OASPA was initially set up to group together Open Access journal publishers, and now is keen to include book publishers, in all disciplines.
At present, which is why I am speaking, OASPA require that their members not only have published at least one Open Access book, but also that it is published with a licence that allows the 'broadest re-use of published material possible'.
Their preference is the ‘CC-BY’ licence, now required by the United Kingdom funding bodies if they fund research, the European Union, and increasingly other funding bodies around the world.

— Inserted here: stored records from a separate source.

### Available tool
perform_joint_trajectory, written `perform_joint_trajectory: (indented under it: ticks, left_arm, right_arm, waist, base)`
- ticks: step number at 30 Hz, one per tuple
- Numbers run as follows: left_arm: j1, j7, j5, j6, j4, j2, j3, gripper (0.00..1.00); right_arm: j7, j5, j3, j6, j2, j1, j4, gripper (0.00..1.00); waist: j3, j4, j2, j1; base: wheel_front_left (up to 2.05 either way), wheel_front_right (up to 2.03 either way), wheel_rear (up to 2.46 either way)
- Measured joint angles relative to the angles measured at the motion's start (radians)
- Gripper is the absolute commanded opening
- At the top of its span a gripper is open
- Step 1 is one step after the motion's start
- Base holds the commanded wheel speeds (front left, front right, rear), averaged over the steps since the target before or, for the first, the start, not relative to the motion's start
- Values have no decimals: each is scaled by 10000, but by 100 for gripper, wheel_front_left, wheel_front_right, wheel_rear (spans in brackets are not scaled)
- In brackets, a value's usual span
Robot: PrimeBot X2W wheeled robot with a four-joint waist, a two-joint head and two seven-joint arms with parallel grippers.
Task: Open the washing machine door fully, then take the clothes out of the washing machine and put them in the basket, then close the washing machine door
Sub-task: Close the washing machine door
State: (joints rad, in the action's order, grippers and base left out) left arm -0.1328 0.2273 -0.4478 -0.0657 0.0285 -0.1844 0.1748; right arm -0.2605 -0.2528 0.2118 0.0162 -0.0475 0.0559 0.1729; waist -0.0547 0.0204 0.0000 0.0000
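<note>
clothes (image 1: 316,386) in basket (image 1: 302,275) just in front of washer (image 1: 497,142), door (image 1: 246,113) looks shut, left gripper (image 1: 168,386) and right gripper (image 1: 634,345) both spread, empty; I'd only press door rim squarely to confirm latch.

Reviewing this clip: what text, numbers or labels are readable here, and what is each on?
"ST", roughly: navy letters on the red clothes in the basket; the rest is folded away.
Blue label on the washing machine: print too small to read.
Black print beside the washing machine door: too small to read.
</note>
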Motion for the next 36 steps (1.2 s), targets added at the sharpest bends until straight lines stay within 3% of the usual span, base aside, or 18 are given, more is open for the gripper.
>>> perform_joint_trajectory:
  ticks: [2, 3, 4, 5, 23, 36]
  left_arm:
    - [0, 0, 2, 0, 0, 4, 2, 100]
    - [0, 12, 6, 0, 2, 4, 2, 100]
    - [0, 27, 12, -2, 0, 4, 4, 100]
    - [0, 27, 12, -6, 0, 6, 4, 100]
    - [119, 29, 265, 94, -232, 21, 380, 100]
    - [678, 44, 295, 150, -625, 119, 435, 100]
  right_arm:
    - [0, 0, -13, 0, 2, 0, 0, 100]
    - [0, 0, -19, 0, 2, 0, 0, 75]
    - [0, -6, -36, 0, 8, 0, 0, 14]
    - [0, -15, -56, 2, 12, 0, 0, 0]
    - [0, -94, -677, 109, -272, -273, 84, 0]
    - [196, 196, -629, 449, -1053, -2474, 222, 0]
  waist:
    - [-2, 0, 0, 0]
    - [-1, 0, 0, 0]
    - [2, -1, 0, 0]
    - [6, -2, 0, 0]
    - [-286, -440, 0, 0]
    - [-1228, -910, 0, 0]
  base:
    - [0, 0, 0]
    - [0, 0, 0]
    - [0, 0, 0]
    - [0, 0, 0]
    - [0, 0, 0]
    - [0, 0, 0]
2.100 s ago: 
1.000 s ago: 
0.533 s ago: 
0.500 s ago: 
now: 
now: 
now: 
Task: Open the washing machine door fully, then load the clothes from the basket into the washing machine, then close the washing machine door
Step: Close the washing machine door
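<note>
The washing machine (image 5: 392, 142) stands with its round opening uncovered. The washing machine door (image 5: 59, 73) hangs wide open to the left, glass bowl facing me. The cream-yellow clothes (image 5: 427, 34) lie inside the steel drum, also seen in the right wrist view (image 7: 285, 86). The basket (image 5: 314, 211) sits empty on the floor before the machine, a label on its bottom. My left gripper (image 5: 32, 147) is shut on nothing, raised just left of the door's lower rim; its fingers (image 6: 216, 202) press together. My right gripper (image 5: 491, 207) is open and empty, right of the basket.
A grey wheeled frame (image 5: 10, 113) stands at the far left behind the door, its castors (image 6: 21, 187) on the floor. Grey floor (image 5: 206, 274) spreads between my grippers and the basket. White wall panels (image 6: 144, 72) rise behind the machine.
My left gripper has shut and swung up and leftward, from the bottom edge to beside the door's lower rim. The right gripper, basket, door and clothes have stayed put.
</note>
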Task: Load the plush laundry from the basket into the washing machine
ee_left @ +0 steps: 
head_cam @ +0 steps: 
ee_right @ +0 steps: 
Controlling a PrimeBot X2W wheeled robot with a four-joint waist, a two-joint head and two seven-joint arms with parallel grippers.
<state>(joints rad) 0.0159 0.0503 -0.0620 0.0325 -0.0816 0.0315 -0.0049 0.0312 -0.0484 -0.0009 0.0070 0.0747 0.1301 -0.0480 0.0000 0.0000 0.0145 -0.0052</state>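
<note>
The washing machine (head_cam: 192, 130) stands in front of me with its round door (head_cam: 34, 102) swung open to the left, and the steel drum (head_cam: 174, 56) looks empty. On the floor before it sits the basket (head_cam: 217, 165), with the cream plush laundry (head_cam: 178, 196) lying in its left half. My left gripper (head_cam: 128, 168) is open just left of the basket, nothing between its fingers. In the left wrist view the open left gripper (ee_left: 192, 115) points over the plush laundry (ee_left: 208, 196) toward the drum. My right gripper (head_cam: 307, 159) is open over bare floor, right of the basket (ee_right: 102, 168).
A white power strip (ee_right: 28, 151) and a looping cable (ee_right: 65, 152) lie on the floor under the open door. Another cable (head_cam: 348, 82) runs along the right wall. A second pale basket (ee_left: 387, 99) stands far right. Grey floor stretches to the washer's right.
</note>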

I do not believe this licence is automatically appropriate for Humanities and Social Sciences which generally publish in books ... The CC-BY licence not only allows all readers the free, open access to the text, and to share it and quote it, but also to adapt it and create what they call, mysteriously, 'derivative works'. There is no requirement for these derivative works to be subjected to the same rigorous peer-reviewing before publishing that the original work had to pass. It also allows them to commercialise their derivative work, without needing to share the profits with the original author, the only condition being that they attribute the original work. No one yet has explained what a derivative work is to me, and even in the legal language of the licence itself, it remains a vague term ... As an author of books myself, I am concerned about a licence allowing someone to take the results of years of original research, largely written in donated time, reword it, change it, and then turn a profit from it. Of the people I have talked to who insist on the single use of the CC-BY licence, I wonder how many of them have published a book? On the other hand, I believe that the Creative Commons licences are essential for Open Access publishing to work efficiently and effectively. The University of Adelaide Press will be introducing them in future titles, but will allow authors to choose which one suits their work."